If data is a product, what is production?

We can’t build something unless we know what it is.

Sep 09, 2022

An “ad hoc” traffic pattern in San Francisco.

We did it, y’all—the “data as a product” hype cycle is officially complete. Over the last few years, the idea rocketed through the maturity curve, starting somewhere unknown, made its way onto Medium, and graduated to popular talk at a popular conference before eventually coalescing into a seminal blog post. People wrote explainers about it; other people wrote explainers to summarize the explainers. Vendors created guides with unique, accurate page titles and many frequently-searched keywords. The critics published contrarian takes. And now, in the inevitable closing phase, the once-novel proposal—that data teams should think like product teams—jumped the final corporate shark: McKinsey wrote a report about it.1

Still, I’m glad the idea had its moment.
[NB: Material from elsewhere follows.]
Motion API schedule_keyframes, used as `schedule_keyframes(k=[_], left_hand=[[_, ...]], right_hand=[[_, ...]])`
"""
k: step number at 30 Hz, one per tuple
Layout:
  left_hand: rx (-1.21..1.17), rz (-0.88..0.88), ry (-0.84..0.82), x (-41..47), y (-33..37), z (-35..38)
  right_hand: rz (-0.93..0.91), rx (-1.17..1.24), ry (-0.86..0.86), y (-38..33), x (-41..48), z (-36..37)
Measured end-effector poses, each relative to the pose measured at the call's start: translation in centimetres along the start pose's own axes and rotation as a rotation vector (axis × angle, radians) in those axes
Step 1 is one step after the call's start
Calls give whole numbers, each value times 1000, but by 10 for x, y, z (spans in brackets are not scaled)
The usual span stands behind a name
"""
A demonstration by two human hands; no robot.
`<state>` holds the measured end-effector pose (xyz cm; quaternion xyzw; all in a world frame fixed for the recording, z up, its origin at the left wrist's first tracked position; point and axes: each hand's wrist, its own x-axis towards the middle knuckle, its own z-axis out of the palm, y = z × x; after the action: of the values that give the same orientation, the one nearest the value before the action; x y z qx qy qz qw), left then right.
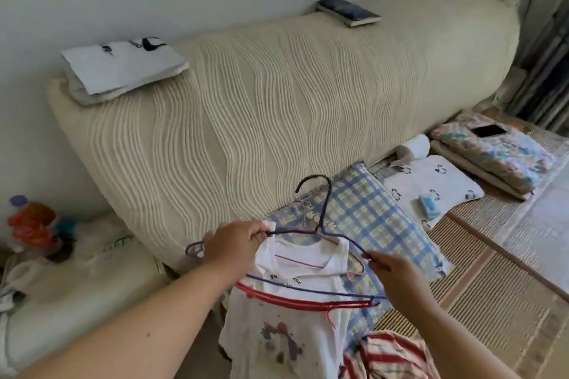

As useful as it is for data teams to learn from engineering departments, they’re an imperfect guide. Sourcing inspiration from product teams (and design teams, and support teams) surely makes for a better collection of best practices than getting all of our ideas from one place.

But before the concept of data as a product retires to its final sterile form—co-opted for a Teradata billboard on the 101 or for the vision statements of a dozen YC applications, presumably—I’d like to slip one last thought in under the deadline: If data is a product, we should have a better definition of production.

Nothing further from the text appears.